The work of Patricia and John Patkau can be characterized by a very particular reference to site and by its discretely tectonic character. In developing their approach to design, this young Canadian practice has sought to search out the particular and, in doing so, avoid the generalized solutions that are so pervasive in modern architecture and especially so in North America. Patricia and John Patkau founded their practice in 1978 in Edmonton, Alberta. Their early work consisted of houses and educational buildings on the prairies. Six years later, they relocated to Vancouver, British Columbia, and during the last 16 years, working from a studio in a loft in the heart of the city, they have designed a series of private houses and public buildings for sites not only on the west coast but across Canada as well.

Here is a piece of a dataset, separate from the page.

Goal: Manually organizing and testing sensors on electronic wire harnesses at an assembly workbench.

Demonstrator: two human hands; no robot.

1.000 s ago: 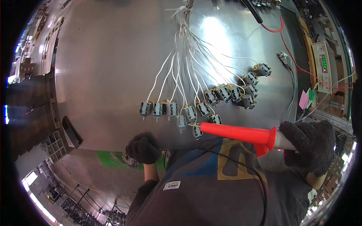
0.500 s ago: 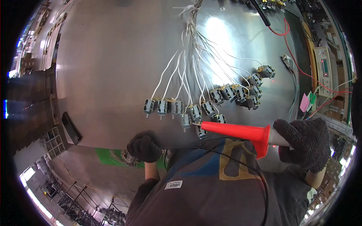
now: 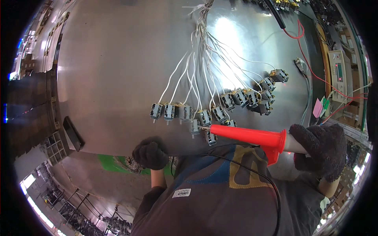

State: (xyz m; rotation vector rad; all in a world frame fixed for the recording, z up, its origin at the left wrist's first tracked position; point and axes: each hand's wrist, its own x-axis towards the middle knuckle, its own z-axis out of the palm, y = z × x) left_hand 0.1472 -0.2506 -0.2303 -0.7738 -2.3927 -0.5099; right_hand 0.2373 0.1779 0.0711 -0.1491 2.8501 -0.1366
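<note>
My right hand, in a dark knitted glove, is closed round the pale handle of a red high-voltage test probe. The probe lies sideways, its thin metal tip pointing left at a small grey block, one of several wired to white leads. Tip and block look in contact, though this is hard to tell exactly. Another block sits just below the probe's front end. My left hand, gloved the same way, is curled into a fist at the table's near edge, with nothing seen in it.
White wires run from a bundle at the far side to the blocks, which spread across the metal table. A tester with a display stands at the right, with red leads. A dark flat object lies at the left edge.
My right hand and the probe's wide end have shifted slightly to the right. The tip stays by the same grey block, and my left fist keeps its place.
</note>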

Their winning competition design for the Canadian Clay and Glass Gallery (1986) in Ontario marked a significant point in the development of their work. The construction of this project was delayed by a lack of funding, but when it was eventually completed in 1992, the Gallery also established an important landmark in contemporary Canadian architecture.

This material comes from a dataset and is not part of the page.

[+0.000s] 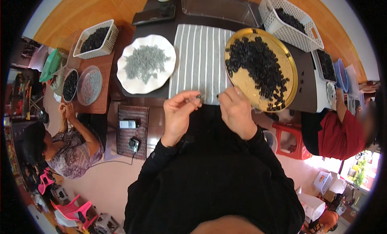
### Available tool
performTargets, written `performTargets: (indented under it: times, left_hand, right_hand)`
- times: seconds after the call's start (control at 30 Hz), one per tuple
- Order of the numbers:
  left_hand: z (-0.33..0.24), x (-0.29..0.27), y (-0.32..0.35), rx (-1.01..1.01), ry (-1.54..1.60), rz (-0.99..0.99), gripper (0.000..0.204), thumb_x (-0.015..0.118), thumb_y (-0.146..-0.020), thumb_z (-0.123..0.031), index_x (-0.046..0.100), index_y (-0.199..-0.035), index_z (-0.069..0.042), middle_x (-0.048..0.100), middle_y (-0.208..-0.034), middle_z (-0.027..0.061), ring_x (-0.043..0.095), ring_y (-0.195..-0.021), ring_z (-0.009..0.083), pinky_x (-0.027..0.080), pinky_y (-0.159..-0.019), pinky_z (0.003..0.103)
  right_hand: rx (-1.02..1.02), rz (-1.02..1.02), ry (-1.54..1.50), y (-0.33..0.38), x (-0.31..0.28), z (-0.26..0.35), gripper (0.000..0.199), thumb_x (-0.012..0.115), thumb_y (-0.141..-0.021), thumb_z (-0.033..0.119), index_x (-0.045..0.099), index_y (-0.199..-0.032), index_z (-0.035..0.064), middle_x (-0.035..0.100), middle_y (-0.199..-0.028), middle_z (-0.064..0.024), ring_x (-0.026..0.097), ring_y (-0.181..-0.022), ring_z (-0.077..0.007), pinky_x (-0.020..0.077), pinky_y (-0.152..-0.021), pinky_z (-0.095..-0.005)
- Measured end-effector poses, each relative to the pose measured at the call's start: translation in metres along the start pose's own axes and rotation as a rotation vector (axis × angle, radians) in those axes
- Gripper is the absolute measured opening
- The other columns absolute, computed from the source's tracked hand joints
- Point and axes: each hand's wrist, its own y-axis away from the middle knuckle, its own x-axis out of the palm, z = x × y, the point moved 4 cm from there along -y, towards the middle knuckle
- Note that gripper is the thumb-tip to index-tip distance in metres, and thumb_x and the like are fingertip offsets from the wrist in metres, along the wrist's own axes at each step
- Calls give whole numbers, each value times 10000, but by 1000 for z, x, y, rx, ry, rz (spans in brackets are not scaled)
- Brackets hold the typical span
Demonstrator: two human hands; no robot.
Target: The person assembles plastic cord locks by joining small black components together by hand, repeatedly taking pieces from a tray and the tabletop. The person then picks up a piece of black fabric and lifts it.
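Over the near edge of a grey-and-white striped cloth (201, 60), my left hand (177, 116) is closed in a pinch on a small dark piece (198, 97) with a pale bit beside it. My right hand (238, 115) sits a little to the right, its fingers pinched on a tiny black piece (218, 95). The two hands are apart. Left of the cloth, a white scalloped plate (139, 87) holds a heap of small grey translucent parts (146, 62). On the right, a round gold tray (238, 74) carries many small black parts (260, 64).
White baskets of black parts stand at the back left (96, 52) and back right (300, 42). A clear plastic tray (219, 10) and a dark phone (154, 15) lie at the far edge. Co-workers sit left (74, 153) and right (340, 135). A red stool (292, 141) stands right.
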Motion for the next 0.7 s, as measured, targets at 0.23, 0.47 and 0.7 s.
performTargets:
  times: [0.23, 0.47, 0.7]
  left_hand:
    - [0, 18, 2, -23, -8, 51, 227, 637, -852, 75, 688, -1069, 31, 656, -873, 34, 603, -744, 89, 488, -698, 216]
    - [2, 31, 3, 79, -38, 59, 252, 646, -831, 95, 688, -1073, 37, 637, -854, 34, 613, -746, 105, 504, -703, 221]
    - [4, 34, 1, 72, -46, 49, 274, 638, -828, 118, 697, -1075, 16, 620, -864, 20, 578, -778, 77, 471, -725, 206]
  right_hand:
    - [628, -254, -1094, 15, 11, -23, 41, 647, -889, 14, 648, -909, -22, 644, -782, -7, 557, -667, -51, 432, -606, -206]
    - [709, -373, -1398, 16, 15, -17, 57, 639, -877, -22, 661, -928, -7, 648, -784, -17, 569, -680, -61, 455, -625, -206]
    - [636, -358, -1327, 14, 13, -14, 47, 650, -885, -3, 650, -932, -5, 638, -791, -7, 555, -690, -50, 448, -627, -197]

John Patkau studied at the University of Manitoba and graduated with a Master of Architecture degree in 1972, whereas Patricia Patkau (b. 1950) graduated from Yale University after completing her undergraduate studies at the University of Manitoba. Working together and with their colleague Michael Cunningham, they have developed one of the most significant architectural practices in Canada. The Patkaus scrutinize the site, construction, and materials in the settings in which they work so as to reveal the special characteristics of the place. This concern for the nature of place, which they have characterized as “investigations into the particular,” has significantly shaped their approach to design. In 1988 they designed a new school for the Seabird Island Band—a Salish community at Agassiz in the Pacific Northwest. Organized to consider alternatives to the institutional and prefabricated school building that were customarily provided by government for remote First Nation communities, this project was developed by the Patkaus, who worked in close collaboration with the Salish people to design a new school, built by the community. The zoomorphic form of the building created some construction problems, but despite this, the new school was well constructed by its community builders in a government-sponsored scheme.

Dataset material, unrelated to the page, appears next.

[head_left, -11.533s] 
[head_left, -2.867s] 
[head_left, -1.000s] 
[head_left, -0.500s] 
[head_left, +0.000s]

The Patkaus continue to receive private commissions; many of these have been within areas of outstanding natural beauty. In sharp contrast to the long-established and densely built landscapes of Europe, these buildings have frequently represented the first acts of settlement on a site. This first settlement on a site has fundamentally influenced the development of the residential architecture of the Patkaus. The Barnes House, for example, which was completed in 1994, is located at the edge of rocky outcrop overlooking the Straits of Georgia in British Columbia and sited in a depression in the rock, but with the main living room on the upper floor turned to focus the long view to the ocean. The house not only is embedded in the site but also serves to focus a view onto the landscape. Their designs are derived from the topography and detail of the landscape. However, they also relish the constructional detail and explore a heterogeneity in ways that are reminiscent of Alvar Aalto’s work.

The design of new public buildings—a library at Newton, Strawberry Vale School on the outskirts of Victoria, new facilities for the Emily Carr College of Art and Design in Vancouver, as well as a new community school on the waterfront in Toronto—has ensured that the architecture of Patricia and John Patkau has not been isolated within private worlds or remote sites. These public buildings have been significant not only because of their complexity and public presence but also because they embody elusive and original qualities that make reference to the culture of Canada. In this respect, the work can again be viewed alongside that of Aalto, an architect whose work became an important part of the construction of a new nation. Canada can be viewed as a social democratic nation that emerged from the British Commonwealth anxious to define itself and to seek out differences that distinguish it from its expansive neighbor, the United States. In the last few years, the architecture of the Patkaus has played a role in this process.

Increasingly, the work of Patkau Architects has been seen on the international stage. Since 1994 their work has been shown extensively in Europe and North America, and in 1999 they were selected to represent Canada in the Venice Biennale. This notice has also brought their work to the attention of the promoters of major national and international architectural competitions. Invitations to compete for several significant design projects have resulted in successful submissions for new buildings in the United States, and at present they are designing new student residences for the University of Pennsylvania in Philadelphia as well as for the Grande Bibliotheque du Québec in Montreal.

These young Canadian architects have stated that they see their work as “only at the beginning of the issues of heterogeneity that we are interested in—the variety, the difference and differentiation, the irregularity juxtaposed to regularity.” As they move into the design of large civic buildings set within different urban contexts, it will be revealing to see how their declared desires for the buildings that they design—to “become more differentiated, more irregular, more various”—are made manifest.

BRIAN CARTER

 

 
 
 
 
 
 
TIMELINE
 
 
 
 
 
 
 
FURTHER READING
   

“An Interview with John Patkau,” Fifth Column, 9/2 (1996)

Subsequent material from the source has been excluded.